* WHAT THE TASK REQUIRES *
Set the data down again, exactly as it appears below.

***** STORED DATA *****

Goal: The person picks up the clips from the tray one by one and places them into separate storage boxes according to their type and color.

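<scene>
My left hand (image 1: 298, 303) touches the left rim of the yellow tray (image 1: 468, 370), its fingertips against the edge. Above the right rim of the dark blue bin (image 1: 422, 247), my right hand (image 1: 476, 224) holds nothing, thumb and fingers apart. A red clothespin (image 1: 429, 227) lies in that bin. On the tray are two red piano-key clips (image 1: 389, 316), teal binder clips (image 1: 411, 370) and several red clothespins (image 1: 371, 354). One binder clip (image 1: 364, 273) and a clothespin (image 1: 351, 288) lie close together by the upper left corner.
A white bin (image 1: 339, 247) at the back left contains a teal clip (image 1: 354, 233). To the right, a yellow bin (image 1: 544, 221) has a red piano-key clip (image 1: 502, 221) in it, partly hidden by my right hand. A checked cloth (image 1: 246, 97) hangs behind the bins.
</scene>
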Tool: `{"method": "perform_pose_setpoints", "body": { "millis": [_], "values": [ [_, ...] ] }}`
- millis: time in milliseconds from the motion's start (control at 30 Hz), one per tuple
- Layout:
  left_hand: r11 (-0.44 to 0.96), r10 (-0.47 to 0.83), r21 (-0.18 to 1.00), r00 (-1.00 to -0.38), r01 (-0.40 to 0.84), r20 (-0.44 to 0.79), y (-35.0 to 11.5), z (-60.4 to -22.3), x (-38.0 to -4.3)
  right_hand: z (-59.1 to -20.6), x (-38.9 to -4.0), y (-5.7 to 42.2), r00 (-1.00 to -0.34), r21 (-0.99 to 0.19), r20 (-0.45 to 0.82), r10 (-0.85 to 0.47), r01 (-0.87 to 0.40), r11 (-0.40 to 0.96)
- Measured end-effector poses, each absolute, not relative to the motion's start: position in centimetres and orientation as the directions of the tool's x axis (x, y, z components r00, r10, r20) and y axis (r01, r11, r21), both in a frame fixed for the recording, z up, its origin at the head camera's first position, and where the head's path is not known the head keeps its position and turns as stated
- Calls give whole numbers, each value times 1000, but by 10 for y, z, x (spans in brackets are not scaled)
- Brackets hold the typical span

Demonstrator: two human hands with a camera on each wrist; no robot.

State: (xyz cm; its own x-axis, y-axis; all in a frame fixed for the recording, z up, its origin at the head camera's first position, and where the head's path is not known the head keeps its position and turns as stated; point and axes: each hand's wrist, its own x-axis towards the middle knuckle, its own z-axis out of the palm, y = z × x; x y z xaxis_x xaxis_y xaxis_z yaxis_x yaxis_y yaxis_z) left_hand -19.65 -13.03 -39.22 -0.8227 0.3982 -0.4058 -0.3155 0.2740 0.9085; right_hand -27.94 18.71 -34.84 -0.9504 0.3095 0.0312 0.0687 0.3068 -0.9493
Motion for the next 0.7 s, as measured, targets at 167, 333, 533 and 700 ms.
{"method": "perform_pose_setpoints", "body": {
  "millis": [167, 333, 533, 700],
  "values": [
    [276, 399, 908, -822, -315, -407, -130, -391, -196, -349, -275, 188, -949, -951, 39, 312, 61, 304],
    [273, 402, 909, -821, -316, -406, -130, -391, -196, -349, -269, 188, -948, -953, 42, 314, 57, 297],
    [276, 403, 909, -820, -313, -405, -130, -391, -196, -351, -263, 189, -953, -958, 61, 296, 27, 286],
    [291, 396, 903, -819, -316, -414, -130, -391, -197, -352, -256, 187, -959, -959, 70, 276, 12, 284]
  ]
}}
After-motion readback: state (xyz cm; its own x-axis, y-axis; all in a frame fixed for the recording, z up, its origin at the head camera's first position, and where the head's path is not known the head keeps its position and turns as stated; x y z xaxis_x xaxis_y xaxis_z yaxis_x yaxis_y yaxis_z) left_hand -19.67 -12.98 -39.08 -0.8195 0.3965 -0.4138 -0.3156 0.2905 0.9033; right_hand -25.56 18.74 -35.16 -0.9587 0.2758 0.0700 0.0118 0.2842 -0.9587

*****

* RESPONSE TO THIS TASK *
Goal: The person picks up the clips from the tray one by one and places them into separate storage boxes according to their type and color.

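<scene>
My left hand (image 1: 298, 303) touches the left rim of the yellow tray (image 1: 468, 370), its fingertips against the edge. Above the right rim of the dark blue bin (image 1: 422, 247), my right hand (image 1: 476, 224) holds nothing, thumb and fingers apart. A red clothespin (image 1: 429, 227) lies in that bin. On the tray are two red piano-key clips (image 1: 389, 316), teal binder clips (image 1: 411, 370) and several red clothespins (image 1: 371, 354). One binder clip (image 1: 364, 273) and a clothespin (image 1: 351, 288) lie close together by the upper left corner.
A white bin (image 1: 339, 247) at the back left contains a teal clip (image 1: 354, 233). To the right, a yellow bin (image 1: 544, 221) has a red piano-key clip (image 1: 502, 221) in it, partly hidden by my right hand. A checked cloth (image 1: 246, 97) hangs behind the bins.
</scene>
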Tool: `{"method": "perform_pose_setpoints", "body": { "millis": [_], "values": [ [_, ...] ] }}`
- millis: time in milliseconds from the motion's start (control at 30 Hz), one per tuple
- Layout:
  left_hand: r11 (-0.44 to 0.96), r10 (-0.47 to 0.83), r21 (-0.18 to 1.00), r00 (-1.00 to -0.38), r01 (-0.40 to 0.84), r20 (-0.44 to 0.79), y (-35.0 to 11.5), z (-60.4 to -22.3), x (-38.0 to -4.3)
  right_hand: z (-59.1 to -20.6), x (-38.9 to -4.0), y (-5.7 to 42.2), r00 (-1.00 to -0.34), r21 (-0.99 to 0.19), r20 (-0.45 to 0.82), r10 (-0.85 to 0.47), r01 (-0.87 to 0.40), r11 (-0.40 to 0.96)
- Measured end-effector poses, each absolute, not relative to the motion's start: position in centimetres and orientation as the directions of the tool's x axis (x, y, z components r00, r10, r20) and y axis (r01, r11, r21), both in a frame fixed for the recording, z up, its origin at the head camera's first position, and where the head's path is not known the head keeps its position and turns as stated
- Calls give whole numbers, each value times 1000, but by 10 for y, z, x (spans in brackets are not scaled)
- Brackets hold the typical span

Demonstrator: two human hands with a camera on each wrist; no robot.

State: (xyz cm; its own x-axis, y-axis; all in a frame fixed for the recording, z up, its origin at the head camera's first position, and where the head's path is not known the head keeps its position and turns as stated; point and axes: each hand's wrist, its own x-axis towards the middle knuckle, its own z-axis out of the palm, y = z × x; x y z xaxis_x xaxis_y xaxis_z yaxis_x yaxis_y yaxis_z) left_hand -19.65 -13.03 -39.22 -0.8227 0.3982 -0.4058 -0.3155 0.2740 0.9085; right_hand -27.94 18.71 -34.84 -0.9504 0.3095 0.0312 0.0687 0.3068 -0.9493
Motion for the next 0.7 s, as measured, targets at 167, 333, 533 and 700 ms.
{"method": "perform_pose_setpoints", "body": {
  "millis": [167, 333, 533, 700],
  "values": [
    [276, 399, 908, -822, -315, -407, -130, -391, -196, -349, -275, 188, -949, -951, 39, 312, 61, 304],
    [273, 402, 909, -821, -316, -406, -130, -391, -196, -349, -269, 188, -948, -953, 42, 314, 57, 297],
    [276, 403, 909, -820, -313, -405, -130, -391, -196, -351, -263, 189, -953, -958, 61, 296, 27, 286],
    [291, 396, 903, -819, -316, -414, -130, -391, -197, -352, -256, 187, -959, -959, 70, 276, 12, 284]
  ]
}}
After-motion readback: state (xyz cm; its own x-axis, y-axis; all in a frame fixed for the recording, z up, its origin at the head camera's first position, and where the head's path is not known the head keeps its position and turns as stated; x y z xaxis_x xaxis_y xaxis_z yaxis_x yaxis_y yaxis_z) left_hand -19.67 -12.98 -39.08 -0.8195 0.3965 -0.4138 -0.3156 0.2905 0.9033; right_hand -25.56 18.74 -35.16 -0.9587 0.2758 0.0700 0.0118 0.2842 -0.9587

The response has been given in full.